В нововременной период провал некоторых попыток объединить Европу политически дал шанс распространению международной экономики рыночного типа. Отсутствие имперской власти, которая могла бы организовывать и контролировать производство и обмен, ослабило путы, сдерживающие рыночные силы. В результате рыночная система, возникнув в XVII в., начала свое шествие по земному шару. Моментом первого проявления мировой рыночной экономики стала меркантилистская эпоха XVII–XVIII вв. [Gilpin. 1981. Р. 133].

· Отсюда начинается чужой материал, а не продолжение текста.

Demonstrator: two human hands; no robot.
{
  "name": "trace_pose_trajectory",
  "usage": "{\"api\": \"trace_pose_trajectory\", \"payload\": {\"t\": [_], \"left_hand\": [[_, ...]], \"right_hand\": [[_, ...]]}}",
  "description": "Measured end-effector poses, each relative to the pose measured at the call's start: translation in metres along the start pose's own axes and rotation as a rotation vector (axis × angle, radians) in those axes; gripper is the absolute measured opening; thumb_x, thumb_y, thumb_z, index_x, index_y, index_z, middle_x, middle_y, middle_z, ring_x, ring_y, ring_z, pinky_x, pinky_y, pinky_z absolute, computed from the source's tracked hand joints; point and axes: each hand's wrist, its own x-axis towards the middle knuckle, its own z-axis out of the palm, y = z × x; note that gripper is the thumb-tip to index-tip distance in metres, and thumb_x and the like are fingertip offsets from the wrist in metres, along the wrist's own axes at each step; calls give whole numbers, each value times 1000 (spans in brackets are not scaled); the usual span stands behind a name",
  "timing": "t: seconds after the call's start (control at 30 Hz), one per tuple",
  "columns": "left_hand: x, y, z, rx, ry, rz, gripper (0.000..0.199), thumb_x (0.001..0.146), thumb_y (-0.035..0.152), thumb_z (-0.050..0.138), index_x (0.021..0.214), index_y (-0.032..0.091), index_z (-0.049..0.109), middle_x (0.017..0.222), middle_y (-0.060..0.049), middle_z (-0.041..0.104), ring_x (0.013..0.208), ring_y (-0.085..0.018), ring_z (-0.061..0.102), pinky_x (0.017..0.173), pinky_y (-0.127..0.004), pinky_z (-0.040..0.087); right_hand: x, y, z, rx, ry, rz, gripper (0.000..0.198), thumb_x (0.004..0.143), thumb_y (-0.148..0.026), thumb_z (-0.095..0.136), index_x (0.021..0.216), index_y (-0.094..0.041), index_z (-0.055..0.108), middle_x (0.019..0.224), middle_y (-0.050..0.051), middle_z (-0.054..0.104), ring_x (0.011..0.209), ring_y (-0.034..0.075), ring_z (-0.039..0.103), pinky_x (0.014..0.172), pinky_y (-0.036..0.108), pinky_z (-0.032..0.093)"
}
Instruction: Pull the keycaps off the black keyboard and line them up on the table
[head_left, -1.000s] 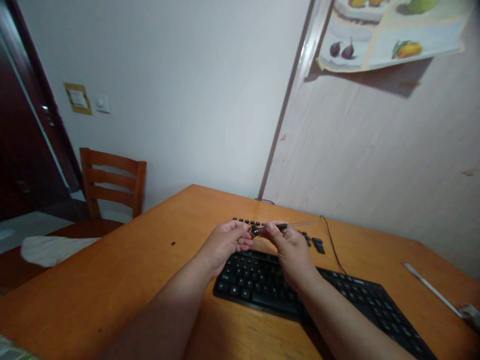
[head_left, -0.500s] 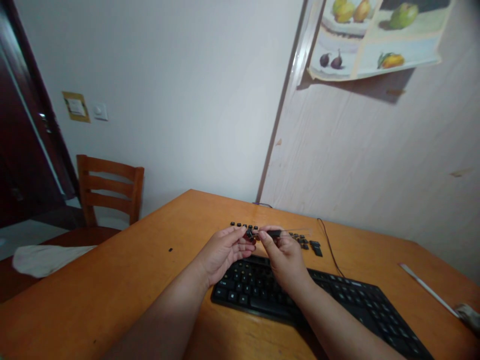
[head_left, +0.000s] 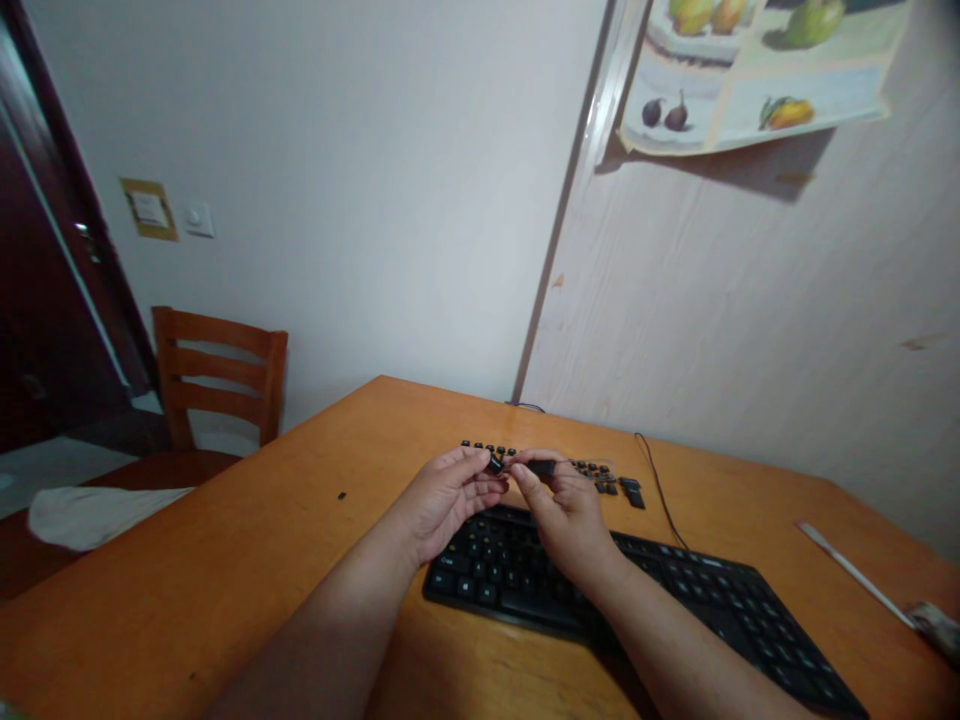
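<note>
Bench, orange-brown wood, carrying one black keyboard, taken here as the reference for all places. Pale wall, beyond the keyboard. Poster of painted fruit, high on the wall beyond the keyboard, lower edge curling. Wooden chair, well to the left of the keyboard, past the bench edge; white cloth on its seat side. Dark door, farther left again.

Edges: left bench edge, slanting, well apart from the keyboard; far edge near the wall, beyond it. Room: broad stretch of wood left of the keyboard, bearing one small dark piece; narrower strip beyond it, bearing loose keycaps, partly hidden by the hands, and a thin cable. White strip, right of the keyboard, lying aslant.

Left hand, above the keyboard's far left part: fingers pinching a small black keycap. Right hand, beside it, above the keyboard's far edge: fingers closed round a dark-handled tool. Tool's long axis roughly level, left to right; thin wires running out rightward, other end pointing left at the keycap; contact between the two cannot be told. Keyboard's long axis, left to right, its right end slanting nearer the wearer
</note>
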Motion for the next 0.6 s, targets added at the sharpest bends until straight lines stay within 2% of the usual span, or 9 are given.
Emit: {"api": "trace_pose_trajectory", "payload": {"t": [0.3,0.6], "left_hand": [[0,2,0,14,50,50,16,83,27,66,91,14,60,93,-11,71,76,-13,68,73,-25,53],[8,6,-11,-39,192,71,15,83,23,62,92,11,62,90,-14,73,74,-15,69,68,-24,55]], "right_hand": [[0,3,1,24,-5,-5,15,91,-32,59,99,-22,67,100,6,69,97,21,65,91,37,49],[2,2,-3,61,80,153,25,90,-43,58,91,-19,64,93,7,70,91,22,64,87,37,48]]}}
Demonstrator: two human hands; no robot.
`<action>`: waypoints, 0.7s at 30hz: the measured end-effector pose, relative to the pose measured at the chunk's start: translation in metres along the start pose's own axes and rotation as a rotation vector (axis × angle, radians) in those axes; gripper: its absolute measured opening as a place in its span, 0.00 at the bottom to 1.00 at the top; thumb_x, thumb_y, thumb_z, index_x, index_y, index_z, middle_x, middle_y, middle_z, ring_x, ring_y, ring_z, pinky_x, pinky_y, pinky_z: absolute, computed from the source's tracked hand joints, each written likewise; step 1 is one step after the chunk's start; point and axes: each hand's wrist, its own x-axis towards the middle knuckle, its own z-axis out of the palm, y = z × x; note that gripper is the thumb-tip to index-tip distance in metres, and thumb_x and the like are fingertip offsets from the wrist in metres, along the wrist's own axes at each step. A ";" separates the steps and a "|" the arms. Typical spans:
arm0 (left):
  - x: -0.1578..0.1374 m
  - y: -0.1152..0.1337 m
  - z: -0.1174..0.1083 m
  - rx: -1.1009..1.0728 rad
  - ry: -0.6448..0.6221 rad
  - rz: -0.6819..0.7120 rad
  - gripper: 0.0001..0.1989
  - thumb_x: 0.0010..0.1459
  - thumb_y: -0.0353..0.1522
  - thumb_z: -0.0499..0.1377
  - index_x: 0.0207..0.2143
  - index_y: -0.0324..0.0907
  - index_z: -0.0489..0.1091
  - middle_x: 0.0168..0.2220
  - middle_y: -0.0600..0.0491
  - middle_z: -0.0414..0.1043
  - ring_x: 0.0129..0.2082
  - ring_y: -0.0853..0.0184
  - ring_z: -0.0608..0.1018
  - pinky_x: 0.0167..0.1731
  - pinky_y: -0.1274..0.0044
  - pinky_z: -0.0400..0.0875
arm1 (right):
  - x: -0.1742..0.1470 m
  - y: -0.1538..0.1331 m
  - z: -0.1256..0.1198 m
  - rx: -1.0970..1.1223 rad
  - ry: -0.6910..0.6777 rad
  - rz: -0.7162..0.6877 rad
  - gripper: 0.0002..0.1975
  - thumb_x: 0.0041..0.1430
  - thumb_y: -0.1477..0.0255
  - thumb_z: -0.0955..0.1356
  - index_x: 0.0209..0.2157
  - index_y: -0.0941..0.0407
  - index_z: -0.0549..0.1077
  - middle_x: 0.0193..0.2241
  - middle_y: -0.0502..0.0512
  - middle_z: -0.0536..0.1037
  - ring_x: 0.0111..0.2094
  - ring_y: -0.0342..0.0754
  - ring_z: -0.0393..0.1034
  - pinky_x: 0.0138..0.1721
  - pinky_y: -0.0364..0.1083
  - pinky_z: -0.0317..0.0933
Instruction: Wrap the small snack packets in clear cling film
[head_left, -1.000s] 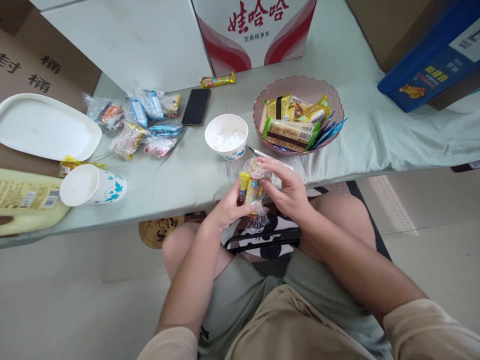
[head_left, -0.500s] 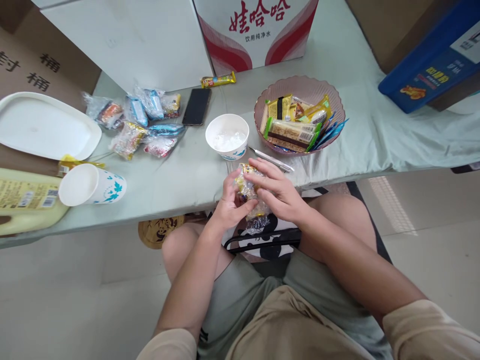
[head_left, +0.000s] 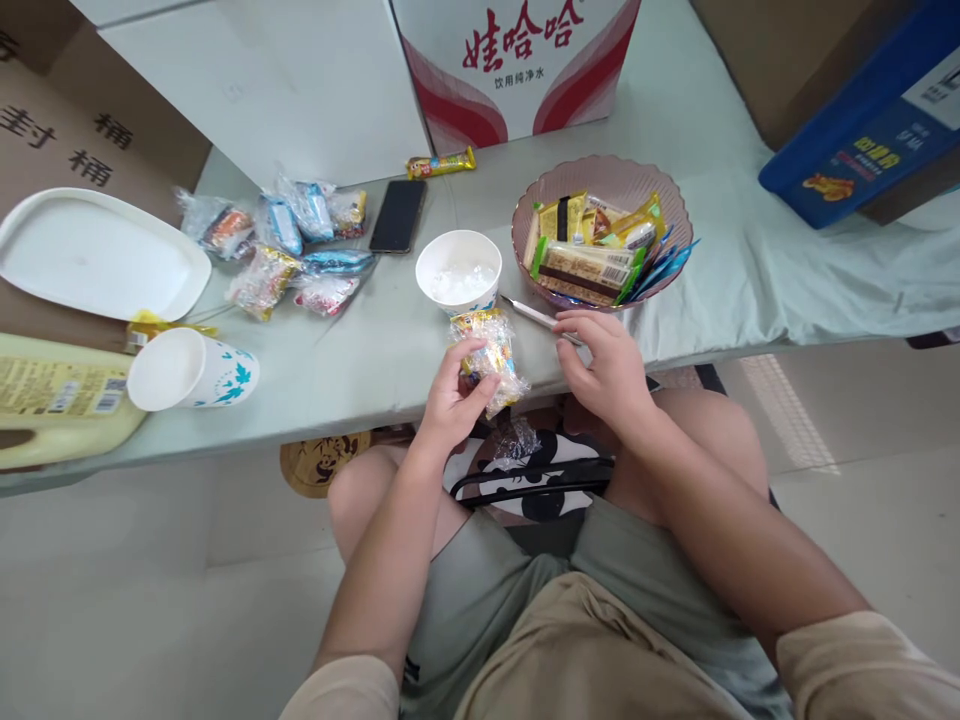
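A snack packet in clear plastic wrap, printed yellow, is in my left hand, whose thumb and fingers close around its left side. The packet is at the table's front edge, just below a white paper cup with clear plastic inside. My right hand is to the right, its thumb and bent fingers closed at the rear end of a slim silver pen-like tool. That tool lies on the table with its pointed tip towards the cup. The fingers partly hide its rear end.
A pink scalloped bowl of snacks stands behind my right hand. Several wrapped snack bundles and a phone lie to the left. Nearby are a tipped paper cup, white tray, yellow jug and boxes.
My right hand has left the packet and moved right to the pen-like tool. My left hand keeps hold of the packet, which now shows more fully. The view has shifted slightly.
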 end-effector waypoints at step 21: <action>0.000 -0.003 -0.013 0.167 0.186 0.095 0.19 0.65 0.46 0.57 0.54 0.48 0.65 0.48 0.50 0.71 0.43 0.67 0.76 0.41 0.75 0.73 | -0.004 -0.007 -0.008 0.814 -0.316 0.714 0.15 0.53 0.67 0.64 0.39 0.58 0.75 0.26 0.52 0.72 0.19 0.40 0.57 0.19 0.42 0.51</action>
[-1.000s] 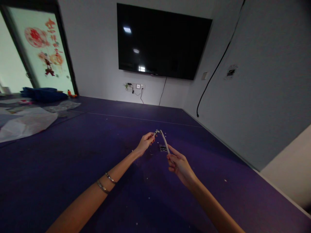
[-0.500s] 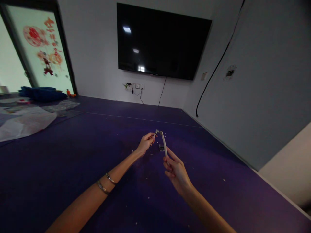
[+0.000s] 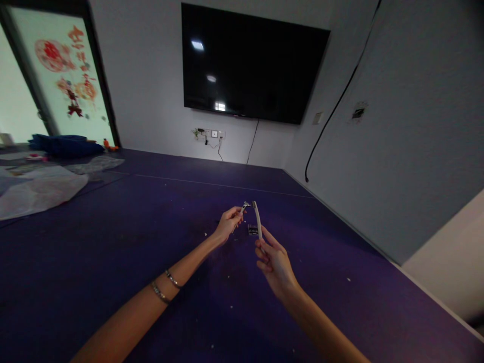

Однако допущение, что меркантилизм освобождал рыночные силы, является некоторой экономической натяжкой. Если меркантилизм на самом деле предполагал экономическую конкуренцию, регулируемую ценовым механизмом, основывающимся на спросе и предложении, как объяснять усиление геополитической борьбы между меркантилистскими государствами за контроль над торговыми империями? Если меркантилизм на самом деле развивал производство, став толчком для устойчивого экономического роста, как объяснять возникновение мальтузианских кризисов в XVII в. в континентальной Европе и сохранение низкого уровня аграрной производительности во всех странах Европы, кроме Британии, до середины XIX в.: Гилпин утверждает, что
…главной целью британской внешней политики стало создание мировой рыночной экономики, основанной на свободной торговле, свободе движения капитала и унифицированной международной валютной системе. Достижение этой цели требовало, главным образом, создания и применения свода международных правил, защищающих права частной собственности, что отличает ее от более затратной и менее прибыльной задачи завоевания империи [Gilpin. 1981. Р. 138].